Task brief: With both ends included, repeat exactly the lines of the entries below from the one containing "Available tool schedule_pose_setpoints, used" down to the one containing "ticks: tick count", and no others.

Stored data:
----

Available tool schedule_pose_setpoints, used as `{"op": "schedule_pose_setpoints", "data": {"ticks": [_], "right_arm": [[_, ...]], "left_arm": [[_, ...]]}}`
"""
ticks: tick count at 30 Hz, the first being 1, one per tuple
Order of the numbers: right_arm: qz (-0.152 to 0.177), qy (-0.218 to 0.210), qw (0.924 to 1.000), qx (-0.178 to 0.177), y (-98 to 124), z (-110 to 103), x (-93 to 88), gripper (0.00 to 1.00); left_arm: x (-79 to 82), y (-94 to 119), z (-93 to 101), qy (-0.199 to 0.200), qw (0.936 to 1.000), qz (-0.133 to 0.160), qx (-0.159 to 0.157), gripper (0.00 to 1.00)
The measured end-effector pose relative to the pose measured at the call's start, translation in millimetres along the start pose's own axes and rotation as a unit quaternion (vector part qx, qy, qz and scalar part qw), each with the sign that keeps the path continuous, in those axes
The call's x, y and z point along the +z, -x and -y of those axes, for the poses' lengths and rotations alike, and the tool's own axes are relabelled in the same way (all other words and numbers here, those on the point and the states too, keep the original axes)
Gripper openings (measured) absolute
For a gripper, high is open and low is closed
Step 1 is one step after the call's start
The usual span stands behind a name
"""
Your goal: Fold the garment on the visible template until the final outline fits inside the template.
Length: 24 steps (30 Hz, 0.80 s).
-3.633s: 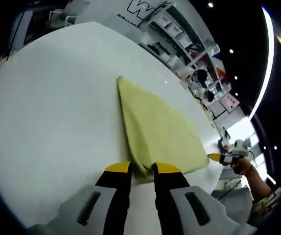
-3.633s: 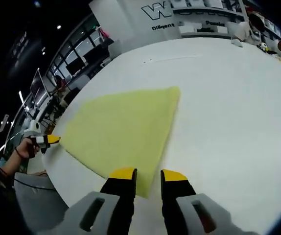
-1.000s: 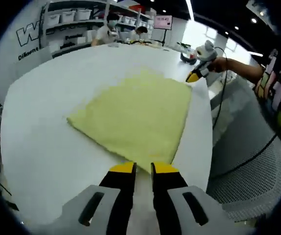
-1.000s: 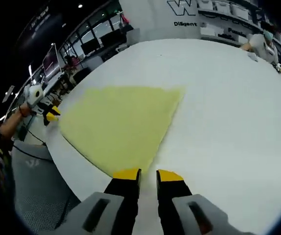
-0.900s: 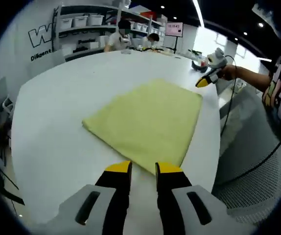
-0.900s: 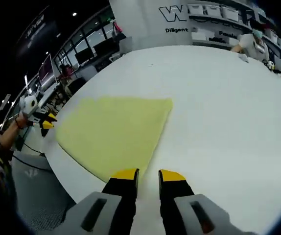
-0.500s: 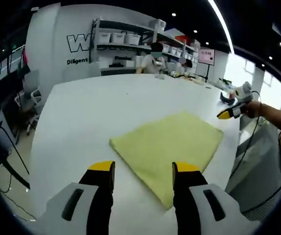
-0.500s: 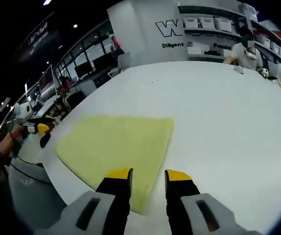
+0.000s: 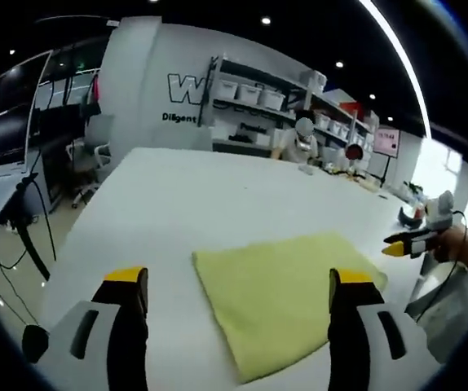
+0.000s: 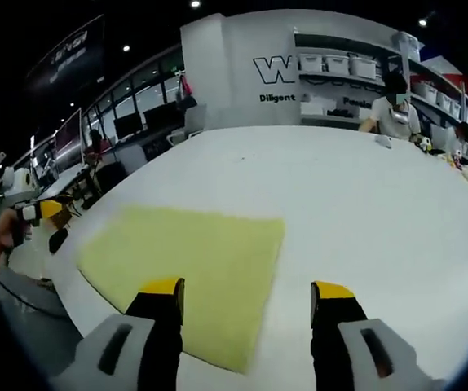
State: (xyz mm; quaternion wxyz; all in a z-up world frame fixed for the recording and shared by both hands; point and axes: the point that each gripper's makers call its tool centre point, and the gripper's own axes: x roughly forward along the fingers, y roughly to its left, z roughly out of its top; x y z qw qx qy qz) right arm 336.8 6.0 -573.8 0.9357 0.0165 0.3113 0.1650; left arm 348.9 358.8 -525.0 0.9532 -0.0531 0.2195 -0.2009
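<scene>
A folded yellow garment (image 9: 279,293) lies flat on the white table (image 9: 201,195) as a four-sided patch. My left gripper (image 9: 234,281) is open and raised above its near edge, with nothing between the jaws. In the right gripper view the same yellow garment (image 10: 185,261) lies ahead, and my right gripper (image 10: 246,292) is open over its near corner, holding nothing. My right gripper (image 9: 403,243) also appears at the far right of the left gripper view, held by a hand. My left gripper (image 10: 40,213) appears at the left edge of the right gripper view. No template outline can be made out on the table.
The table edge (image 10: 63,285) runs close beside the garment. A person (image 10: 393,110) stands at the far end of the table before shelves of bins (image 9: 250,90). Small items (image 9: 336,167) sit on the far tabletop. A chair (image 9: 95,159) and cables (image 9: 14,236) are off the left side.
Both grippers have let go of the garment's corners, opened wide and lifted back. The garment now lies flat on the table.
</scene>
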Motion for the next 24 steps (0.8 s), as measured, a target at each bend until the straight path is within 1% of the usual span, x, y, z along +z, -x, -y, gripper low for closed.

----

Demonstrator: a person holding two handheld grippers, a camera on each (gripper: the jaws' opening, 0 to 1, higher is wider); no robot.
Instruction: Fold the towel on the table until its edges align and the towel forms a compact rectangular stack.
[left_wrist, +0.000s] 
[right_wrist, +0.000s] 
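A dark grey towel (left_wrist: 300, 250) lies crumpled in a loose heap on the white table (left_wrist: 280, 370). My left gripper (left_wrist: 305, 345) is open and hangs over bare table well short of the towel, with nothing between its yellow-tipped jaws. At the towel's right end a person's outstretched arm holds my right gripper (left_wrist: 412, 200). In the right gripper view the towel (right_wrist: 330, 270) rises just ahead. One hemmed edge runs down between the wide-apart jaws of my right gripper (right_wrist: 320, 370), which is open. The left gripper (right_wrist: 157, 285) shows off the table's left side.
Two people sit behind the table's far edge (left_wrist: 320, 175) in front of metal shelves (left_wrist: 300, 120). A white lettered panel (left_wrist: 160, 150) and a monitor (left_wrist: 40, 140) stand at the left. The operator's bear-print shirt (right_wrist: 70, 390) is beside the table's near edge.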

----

Solved exercise:
Available tool schedule_pose_setpoints, used as `{"op": "schedule_pose_setpoints", "data": {"ticks": [_], "right_arm": [[_, ...]], "left_arm": [[_, ...]]}}`
"""
ticks: tick count at 30 Hz, the first being 1, one per tuple

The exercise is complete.